### Task
Would you please repeat the lines in the listing below from the one containing "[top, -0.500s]" through the final one, exactly as they appear?

### Data
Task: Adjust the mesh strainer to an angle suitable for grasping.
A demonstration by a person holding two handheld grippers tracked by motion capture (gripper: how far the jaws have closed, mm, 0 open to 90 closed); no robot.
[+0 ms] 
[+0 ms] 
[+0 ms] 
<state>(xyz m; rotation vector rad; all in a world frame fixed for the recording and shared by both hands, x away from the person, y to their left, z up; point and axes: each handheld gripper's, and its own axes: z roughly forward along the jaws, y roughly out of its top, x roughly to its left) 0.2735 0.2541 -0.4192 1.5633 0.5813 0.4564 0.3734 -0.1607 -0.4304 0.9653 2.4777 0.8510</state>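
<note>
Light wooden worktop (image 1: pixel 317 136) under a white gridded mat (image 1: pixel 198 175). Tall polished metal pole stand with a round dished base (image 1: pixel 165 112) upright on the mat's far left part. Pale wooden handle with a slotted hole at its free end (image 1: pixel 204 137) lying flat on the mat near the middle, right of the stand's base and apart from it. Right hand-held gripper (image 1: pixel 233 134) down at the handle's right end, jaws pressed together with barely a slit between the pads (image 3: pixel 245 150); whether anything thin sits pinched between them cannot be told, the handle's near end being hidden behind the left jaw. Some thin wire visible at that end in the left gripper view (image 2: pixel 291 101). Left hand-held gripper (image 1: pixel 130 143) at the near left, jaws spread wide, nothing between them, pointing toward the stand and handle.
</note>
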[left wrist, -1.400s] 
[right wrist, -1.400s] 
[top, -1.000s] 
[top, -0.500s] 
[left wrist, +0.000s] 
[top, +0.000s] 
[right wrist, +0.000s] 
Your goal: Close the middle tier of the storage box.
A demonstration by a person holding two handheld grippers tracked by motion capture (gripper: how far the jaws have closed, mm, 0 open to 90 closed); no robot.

### Solved exercise
[top, -0.500s] 
[left wrist, +0.000s] 
[top, +0.000s] 
[right wrist, +0.000s] 
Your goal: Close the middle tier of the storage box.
A demonstration by a person holding two handheld grippers tracked by motion capture (gripper: how far the jaws have closed, mm, 0 open to 90 closed); no robot.

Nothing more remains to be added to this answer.